Multiple 300 second outages - suspect DDoS, running behind reverse PROXY

#1
Hi all,

All of a sudden, not upgrades or anything - our LSWS has started becoming unavailable for periods of exactly 300 seconds each time.

The server is located behind a reverse proxy traffic manager (Riverbed Stingray), which means that the 'source IP' that the LSWS sees is that of the traffic manager, not of the actual user.

So my hunch is that someone is doing something bad to the LSWS service, the Stingray passes it down to the LSWS, and the LSWS somehow blocks this IP - as this is the Stingrays IP - it naturally blocks everyone coming from the Stingray...

My first question - how can I tell / what log could I check to see if LSWS has invoked some sort of 300 second ban? This is pretty much a default setup - I didn't think such a DoS feature was enabled as default?

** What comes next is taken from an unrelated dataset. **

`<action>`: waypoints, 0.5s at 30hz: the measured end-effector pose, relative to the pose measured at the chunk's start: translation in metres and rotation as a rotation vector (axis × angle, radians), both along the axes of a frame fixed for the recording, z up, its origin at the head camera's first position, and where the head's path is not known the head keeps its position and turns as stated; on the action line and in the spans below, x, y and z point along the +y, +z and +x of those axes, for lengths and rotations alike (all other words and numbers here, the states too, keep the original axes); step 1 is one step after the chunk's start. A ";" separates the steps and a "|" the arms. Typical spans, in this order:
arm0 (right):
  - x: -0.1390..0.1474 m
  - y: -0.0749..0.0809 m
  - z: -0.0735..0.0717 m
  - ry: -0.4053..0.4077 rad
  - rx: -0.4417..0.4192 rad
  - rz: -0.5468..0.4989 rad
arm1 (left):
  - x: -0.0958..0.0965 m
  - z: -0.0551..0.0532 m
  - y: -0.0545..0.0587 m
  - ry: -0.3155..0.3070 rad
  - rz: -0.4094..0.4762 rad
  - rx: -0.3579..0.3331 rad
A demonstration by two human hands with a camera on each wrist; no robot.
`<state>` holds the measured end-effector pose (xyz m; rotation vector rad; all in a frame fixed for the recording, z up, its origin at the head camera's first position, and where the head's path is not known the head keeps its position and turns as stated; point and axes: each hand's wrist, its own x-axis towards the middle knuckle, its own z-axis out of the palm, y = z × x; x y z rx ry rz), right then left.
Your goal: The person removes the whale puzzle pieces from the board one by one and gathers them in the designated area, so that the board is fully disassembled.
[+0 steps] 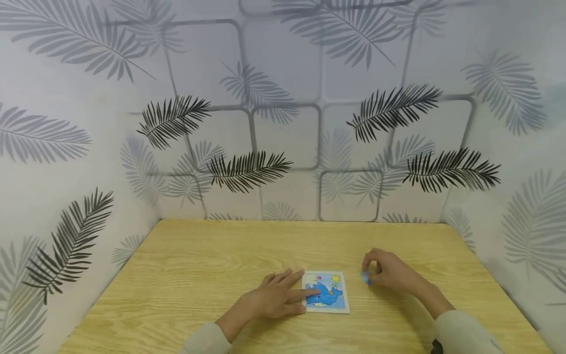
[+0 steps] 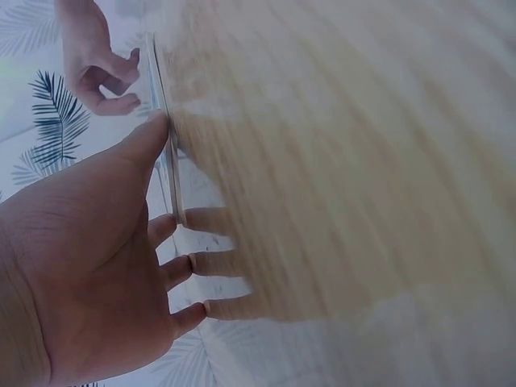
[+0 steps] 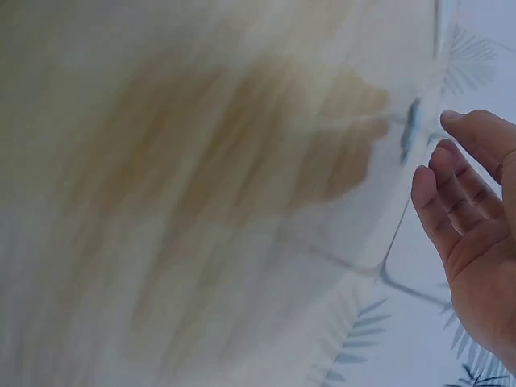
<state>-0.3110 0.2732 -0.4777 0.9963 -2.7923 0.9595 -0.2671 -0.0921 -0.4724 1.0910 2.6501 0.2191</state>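
Apparently a handling step — left hand (image 1: 278, 297), fingers apart, rests on the whale board (image 1: 330, 298) on the desk (image 1: 185, 275); right hand (image 1: 391, 273) curves about a blue piece (image 1: 365, 278) beside it — grip cannot be confirmed. Next move likely needs a sure pinch.

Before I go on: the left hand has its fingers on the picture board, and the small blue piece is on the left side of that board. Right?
Wrong side: the small blue piece is to the right of the picture board, by the right hand, as the head view shows.
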 end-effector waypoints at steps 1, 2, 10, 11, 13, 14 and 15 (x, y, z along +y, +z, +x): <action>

My second question - is it possible to pass the X-FORWARDED-FOR header through to LSWS and get it to read this as the source IP rather than the source IP of our reverse proxy?

Thanks in advance...

Cheers,

JD
 

NiteWave

Administrator
#2
maybe it has triggered the anti-ddos setting
admin console->Server->Security->Banned Period (sec)
default is 300 seconds(5 minutes)

you can whitelist the traffic manager's IP, so lsws won't ban it:
admin console->Server->Security->Allowed List

the 2nd question,
admin console->Server->General->Use Client IP in Header
 
#3
Thanks for the reply.

I see that in allowed IP (whitelist) it's set as ALL - which I think is the default?

If you have allowed set to 'ALL' - would the anti-DDoS still work?

Or does this mean the problem is elsewhere?

The 300 second 'outage' does seem to fit though..

JD
 
#4
Reading a bit more - it does seem that sticking ALL in the allowed list - allows all but does not mean that ALL is 'trusted' (to bypass DDoS blocker).

To do this I would also need to specifically enter in the Allowed list the IP of the reverse proxy followed by *T.

So for example my allowed List would look like this if the reverse proxy has an IP of 192.168.1.10:

ALL
192.168.1.10T

Is this right?

JD
 
Last edited:

NiteWave

Administrator
#5
yes, looks fine but should use comma instead of space to separate IPs:
"Syntax: Comma delimited list of IP addresses or sub-networks. A trailing "T" can be used to indicate a trusted IP or sub-network, such as 192.168.1.*T."